PROBLEM STATEMENT: From the records below, extract only the lines running from the line with "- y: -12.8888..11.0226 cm" to the line with "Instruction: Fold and", both lines included, reproducing them exactly.
-- RECORDS FOR PROCESSING follows --
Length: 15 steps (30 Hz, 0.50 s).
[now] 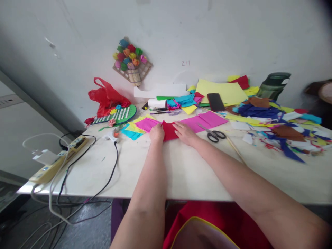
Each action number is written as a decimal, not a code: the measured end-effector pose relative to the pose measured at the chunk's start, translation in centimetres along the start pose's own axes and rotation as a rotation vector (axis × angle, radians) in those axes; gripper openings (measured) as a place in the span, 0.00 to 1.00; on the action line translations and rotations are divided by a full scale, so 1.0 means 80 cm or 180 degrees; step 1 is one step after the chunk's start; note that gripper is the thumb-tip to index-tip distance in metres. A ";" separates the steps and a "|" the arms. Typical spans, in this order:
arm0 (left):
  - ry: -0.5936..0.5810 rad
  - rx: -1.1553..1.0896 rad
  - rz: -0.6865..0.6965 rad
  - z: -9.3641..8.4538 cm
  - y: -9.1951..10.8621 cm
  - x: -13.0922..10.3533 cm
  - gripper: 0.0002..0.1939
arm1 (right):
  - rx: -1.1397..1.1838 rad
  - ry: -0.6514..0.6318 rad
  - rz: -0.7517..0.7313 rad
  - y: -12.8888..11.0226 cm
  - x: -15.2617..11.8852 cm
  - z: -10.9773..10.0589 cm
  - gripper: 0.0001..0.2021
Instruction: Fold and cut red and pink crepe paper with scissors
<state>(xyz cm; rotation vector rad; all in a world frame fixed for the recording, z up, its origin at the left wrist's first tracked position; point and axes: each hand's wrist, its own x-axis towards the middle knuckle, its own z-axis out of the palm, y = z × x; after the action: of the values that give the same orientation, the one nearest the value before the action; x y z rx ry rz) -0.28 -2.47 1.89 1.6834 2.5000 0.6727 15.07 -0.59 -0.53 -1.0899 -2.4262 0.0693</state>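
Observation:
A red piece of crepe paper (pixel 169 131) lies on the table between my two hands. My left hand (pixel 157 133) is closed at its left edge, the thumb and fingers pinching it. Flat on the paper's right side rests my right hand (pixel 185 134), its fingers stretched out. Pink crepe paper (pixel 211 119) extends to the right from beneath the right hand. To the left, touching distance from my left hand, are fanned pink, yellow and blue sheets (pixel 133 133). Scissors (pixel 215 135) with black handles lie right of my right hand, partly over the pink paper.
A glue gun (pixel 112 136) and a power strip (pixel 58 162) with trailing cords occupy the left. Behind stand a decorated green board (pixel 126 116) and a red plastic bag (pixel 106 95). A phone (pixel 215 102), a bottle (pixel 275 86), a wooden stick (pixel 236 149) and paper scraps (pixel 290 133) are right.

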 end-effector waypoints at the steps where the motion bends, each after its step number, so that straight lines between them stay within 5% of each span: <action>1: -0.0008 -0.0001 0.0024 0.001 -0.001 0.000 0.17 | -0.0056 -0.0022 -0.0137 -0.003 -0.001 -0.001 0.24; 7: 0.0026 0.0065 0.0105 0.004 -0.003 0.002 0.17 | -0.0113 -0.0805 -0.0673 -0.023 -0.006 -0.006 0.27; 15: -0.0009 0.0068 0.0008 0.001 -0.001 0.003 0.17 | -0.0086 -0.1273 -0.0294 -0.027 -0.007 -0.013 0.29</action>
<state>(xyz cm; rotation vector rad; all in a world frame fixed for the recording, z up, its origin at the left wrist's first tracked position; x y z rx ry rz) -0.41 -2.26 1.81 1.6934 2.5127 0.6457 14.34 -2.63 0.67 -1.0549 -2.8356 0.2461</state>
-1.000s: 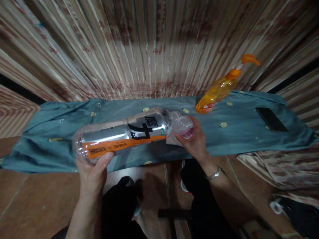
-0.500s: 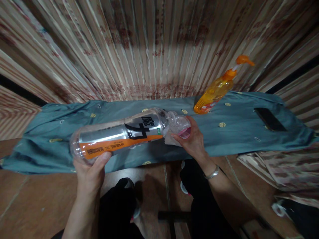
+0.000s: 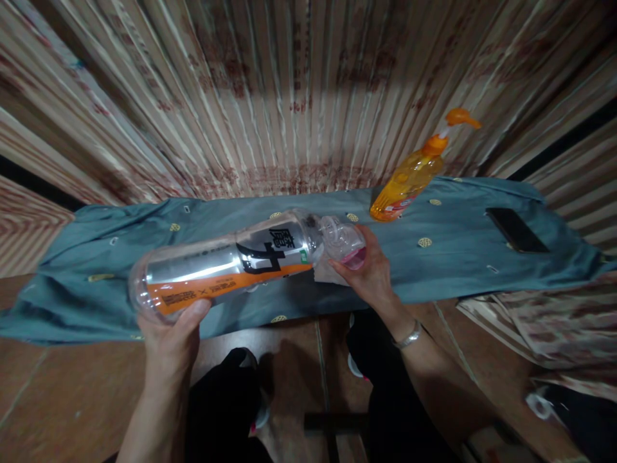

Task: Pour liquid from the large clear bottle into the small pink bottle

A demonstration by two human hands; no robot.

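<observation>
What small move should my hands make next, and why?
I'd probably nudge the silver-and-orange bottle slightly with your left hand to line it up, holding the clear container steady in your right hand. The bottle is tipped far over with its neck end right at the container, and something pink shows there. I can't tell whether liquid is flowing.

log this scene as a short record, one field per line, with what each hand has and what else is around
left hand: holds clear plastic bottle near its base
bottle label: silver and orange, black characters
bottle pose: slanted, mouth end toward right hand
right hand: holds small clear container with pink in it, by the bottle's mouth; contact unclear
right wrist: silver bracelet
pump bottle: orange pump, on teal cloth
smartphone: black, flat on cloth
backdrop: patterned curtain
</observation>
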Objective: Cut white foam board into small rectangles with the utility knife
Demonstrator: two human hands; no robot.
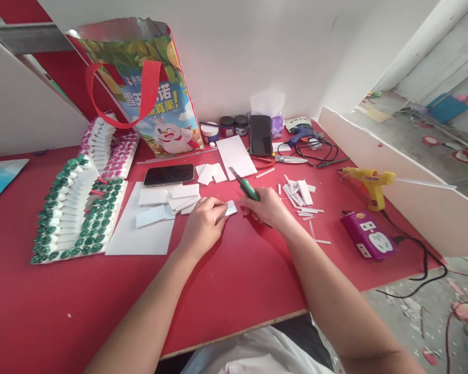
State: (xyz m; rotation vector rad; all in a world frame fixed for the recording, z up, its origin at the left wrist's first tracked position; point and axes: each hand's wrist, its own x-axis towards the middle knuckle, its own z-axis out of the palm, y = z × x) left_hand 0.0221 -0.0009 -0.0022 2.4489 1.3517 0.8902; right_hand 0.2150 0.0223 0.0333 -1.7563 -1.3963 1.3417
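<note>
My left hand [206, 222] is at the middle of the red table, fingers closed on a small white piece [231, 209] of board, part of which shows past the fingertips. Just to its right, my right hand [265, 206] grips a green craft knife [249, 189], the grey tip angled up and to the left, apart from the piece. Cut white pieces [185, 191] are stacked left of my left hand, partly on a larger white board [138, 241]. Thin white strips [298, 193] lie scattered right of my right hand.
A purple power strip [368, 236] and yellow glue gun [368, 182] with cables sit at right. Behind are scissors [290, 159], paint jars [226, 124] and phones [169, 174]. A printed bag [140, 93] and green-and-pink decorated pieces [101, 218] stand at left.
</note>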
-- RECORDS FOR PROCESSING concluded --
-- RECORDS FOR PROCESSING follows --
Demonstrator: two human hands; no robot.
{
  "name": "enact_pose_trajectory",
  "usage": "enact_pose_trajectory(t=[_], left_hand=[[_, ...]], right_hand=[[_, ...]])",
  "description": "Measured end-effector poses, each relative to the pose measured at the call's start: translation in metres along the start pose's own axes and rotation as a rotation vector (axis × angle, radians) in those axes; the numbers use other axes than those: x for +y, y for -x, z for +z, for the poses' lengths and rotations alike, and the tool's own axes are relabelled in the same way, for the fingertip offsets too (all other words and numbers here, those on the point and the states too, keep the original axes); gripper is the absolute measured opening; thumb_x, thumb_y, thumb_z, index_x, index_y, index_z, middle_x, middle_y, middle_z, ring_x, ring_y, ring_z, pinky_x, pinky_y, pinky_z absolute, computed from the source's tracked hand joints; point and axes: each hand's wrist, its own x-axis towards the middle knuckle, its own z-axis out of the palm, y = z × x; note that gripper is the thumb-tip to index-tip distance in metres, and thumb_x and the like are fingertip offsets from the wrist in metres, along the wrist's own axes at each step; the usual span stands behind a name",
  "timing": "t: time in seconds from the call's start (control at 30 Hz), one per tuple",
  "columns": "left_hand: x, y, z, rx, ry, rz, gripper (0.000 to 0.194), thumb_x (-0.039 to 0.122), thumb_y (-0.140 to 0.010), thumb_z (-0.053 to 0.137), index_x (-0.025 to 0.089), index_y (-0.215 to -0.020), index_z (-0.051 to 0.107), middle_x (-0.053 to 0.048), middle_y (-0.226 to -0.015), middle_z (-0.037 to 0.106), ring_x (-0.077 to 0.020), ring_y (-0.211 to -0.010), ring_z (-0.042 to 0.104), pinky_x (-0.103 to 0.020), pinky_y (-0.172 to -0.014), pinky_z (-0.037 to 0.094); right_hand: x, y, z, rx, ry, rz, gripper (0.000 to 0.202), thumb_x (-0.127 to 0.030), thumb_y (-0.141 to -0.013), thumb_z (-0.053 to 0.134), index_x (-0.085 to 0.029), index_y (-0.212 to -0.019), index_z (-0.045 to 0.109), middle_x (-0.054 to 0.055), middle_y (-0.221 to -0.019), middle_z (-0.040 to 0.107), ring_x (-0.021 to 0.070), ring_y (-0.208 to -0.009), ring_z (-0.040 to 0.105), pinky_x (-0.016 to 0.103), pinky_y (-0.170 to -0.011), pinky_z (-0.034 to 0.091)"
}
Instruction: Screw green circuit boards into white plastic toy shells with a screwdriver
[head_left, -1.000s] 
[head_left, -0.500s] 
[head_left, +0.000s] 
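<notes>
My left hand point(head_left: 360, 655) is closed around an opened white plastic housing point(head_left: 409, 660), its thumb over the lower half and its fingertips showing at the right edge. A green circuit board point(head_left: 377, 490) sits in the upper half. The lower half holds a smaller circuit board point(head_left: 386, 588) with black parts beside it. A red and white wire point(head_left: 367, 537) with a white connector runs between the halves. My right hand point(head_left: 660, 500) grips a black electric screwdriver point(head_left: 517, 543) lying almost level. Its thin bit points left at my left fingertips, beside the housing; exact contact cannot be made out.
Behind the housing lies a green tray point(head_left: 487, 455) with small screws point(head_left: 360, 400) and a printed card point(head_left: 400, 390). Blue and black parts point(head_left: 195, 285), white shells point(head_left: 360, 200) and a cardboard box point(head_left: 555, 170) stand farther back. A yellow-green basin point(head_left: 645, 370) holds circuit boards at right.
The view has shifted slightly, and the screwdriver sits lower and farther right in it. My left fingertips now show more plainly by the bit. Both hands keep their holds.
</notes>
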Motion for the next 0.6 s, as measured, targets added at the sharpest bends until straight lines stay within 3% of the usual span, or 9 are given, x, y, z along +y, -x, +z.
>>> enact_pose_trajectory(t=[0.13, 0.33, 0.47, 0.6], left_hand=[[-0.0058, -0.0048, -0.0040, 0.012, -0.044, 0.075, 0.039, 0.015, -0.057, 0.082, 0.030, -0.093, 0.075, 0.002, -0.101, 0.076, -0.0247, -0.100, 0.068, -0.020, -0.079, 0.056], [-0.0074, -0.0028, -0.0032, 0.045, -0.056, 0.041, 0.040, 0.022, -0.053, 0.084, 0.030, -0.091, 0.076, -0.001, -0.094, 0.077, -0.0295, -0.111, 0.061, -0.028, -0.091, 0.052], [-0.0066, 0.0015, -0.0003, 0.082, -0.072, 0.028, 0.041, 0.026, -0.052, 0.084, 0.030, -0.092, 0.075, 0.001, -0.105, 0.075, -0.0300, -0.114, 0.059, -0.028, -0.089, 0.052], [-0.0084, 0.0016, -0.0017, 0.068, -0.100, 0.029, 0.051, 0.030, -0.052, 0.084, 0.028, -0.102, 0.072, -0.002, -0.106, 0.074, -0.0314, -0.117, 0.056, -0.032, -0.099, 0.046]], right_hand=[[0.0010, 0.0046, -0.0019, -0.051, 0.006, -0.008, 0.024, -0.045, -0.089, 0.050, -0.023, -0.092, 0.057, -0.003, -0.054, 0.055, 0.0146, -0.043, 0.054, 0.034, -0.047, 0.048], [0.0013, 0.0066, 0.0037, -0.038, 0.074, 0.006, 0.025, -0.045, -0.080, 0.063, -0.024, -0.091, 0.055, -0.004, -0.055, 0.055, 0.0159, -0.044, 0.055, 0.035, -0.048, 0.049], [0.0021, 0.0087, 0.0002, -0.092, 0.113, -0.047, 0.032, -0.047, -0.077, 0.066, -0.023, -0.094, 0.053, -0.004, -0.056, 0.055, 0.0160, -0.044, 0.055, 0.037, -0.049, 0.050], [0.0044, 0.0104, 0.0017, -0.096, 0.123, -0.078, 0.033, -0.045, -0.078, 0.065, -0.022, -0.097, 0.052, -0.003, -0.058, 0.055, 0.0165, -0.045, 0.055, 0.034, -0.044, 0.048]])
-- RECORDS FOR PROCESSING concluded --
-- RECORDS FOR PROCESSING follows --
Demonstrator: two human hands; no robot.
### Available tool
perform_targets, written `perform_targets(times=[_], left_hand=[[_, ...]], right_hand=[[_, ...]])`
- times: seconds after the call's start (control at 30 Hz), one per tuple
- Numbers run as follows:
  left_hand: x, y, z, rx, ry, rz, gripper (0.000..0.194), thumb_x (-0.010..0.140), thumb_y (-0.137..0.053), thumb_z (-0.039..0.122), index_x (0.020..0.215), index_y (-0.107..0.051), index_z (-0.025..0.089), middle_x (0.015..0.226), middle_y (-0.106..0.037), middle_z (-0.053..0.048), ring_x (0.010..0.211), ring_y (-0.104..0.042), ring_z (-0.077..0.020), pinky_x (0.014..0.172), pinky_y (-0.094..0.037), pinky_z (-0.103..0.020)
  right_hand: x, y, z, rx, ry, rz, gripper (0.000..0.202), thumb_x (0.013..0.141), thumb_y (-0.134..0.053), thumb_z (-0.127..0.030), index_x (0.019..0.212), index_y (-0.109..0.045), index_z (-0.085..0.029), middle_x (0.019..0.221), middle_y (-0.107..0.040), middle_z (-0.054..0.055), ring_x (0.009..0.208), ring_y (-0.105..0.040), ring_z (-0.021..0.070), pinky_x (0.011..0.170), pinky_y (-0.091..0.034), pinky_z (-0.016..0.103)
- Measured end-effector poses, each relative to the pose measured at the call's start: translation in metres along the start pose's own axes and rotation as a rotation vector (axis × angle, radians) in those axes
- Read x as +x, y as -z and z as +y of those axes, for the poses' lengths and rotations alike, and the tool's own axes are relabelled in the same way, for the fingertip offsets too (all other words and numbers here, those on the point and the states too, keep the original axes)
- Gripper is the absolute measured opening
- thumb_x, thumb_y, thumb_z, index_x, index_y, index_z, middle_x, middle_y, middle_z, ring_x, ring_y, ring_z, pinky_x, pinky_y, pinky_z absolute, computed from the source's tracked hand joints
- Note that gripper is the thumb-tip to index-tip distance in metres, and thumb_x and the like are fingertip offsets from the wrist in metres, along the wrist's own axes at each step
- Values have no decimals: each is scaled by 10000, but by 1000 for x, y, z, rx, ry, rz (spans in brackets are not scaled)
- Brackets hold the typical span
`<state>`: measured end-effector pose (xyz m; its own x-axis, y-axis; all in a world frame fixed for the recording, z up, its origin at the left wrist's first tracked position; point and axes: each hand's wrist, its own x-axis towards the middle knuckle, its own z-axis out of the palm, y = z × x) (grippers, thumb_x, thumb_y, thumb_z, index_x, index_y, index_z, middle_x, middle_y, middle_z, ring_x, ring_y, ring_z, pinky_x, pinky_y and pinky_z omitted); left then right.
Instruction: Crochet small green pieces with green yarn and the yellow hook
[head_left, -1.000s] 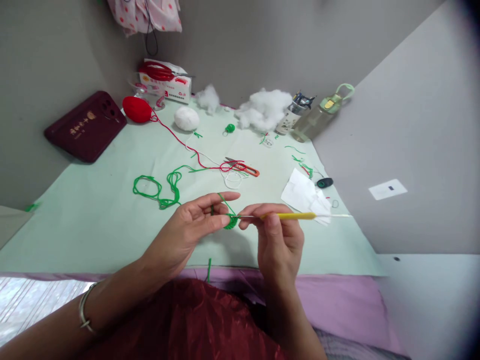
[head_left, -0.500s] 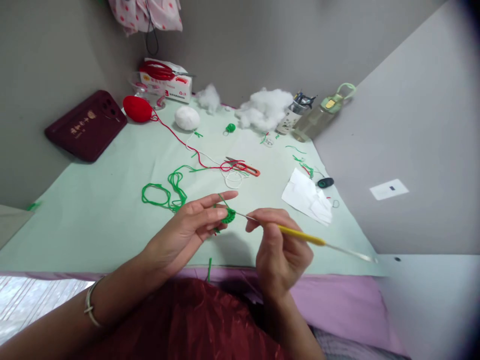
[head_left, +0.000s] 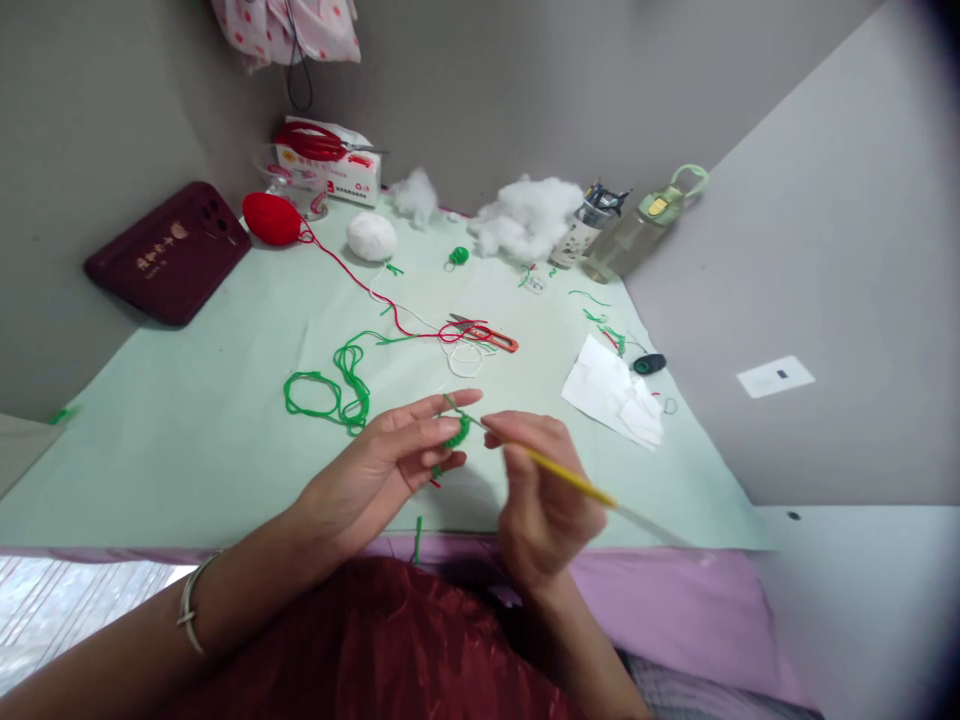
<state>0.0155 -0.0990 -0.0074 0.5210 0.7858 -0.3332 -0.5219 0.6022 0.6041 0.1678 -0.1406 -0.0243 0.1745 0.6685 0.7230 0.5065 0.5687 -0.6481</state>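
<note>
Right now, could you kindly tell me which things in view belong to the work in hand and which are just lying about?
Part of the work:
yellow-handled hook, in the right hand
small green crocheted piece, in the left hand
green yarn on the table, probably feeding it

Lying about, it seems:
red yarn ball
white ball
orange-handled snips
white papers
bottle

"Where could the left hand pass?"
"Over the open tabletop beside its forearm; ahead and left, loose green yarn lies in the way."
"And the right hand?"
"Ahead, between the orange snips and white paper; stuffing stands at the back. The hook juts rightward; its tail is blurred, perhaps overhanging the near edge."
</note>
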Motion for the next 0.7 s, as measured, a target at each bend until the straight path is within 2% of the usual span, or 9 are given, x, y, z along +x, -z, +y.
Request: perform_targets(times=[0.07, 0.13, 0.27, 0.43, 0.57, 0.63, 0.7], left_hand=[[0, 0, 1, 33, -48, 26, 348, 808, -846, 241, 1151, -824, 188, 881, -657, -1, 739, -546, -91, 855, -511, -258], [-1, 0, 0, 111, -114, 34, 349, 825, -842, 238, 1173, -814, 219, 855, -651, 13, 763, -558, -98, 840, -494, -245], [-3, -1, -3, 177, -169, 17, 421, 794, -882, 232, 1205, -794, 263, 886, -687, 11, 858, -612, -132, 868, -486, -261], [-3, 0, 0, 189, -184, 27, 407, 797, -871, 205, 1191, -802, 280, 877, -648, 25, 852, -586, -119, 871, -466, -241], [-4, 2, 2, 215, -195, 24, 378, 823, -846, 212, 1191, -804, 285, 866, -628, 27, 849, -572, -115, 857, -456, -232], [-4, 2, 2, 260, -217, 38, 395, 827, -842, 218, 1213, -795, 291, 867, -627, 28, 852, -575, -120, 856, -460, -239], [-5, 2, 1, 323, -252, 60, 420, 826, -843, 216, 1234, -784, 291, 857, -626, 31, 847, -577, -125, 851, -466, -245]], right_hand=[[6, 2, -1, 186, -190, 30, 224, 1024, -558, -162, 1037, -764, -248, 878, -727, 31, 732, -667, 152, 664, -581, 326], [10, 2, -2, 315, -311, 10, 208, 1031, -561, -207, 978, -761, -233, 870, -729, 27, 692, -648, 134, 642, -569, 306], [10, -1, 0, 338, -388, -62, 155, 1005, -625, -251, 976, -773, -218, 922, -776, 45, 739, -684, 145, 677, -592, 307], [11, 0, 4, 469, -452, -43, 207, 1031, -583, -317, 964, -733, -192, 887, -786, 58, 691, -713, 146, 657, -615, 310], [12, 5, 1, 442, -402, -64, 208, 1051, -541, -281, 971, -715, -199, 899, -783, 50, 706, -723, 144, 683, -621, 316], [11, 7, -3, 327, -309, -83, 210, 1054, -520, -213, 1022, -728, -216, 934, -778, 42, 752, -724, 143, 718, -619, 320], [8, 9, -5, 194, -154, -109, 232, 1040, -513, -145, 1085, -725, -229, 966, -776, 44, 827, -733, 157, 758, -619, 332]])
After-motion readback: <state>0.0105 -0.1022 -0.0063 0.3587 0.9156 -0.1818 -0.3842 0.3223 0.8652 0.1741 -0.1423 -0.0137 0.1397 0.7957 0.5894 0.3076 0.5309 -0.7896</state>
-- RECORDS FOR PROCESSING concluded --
OUTPUT BELOW:
  - y: -12.8888..11.0226 cm
  - x: -15.2617..11.8852 cm
  - z: -10.9773..10.0589 cm
  - gripper: 0.0001..0.2021
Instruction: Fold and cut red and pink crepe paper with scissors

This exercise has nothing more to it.